Reputation: 4750
I have a word list containing about 30000 unique words.
I would like to group this list of words based on how similar these words tend to be.
Can I create a ontology tree using this list and with possibly with the help of WordNet?
So essentially what I want to do is aggregate these words in some meaningful way to reduce the size of the list.

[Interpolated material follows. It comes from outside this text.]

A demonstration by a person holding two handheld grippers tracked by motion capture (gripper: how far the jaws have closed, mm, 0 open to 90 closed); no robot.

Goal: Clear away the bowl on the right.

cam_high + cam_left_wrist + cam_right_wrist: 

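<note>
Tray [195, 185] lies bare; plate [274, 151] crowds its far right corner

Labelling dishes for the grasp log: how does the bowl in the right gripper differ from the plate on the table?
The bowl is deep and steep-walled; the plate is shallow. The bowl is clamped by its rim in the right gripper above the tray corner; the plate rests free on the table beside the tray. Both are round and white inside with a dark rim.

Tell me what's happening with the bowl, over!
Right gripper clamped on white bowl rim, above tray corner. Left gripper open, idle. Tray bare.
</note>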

What kind of techniques can I use to do this?
Upvotes: 0
Views: 1437
Reputation: 39277
You could certainly use Wordnet to make a first step towards clustering these words according to their SYNSET. In addition to 'same meaning' and 'opposite meaning' Wordnet also includes 'part of' relationships. Following these relationships for the word 'beer' for example visits all of these containing synsets: Brew1, Alcohol1, Drug_of_abuse1, Drug1, Agent3, Substance7, Matter3, Physical_entity1, Entity1, Causal_agent1, Beverage1, Liquid1, Fluid1, Substance1, Part1, Relation1, Abstraction6, Food1.
But ... it will depend on what kind of words you have as to how many you will find in Wordnet. It doesn't include verb tenses and it doesn't have a very large or very modern set of proper nouns. If you 30,000 words are adjectives and nouns it should do quite well.
Upvotes: 1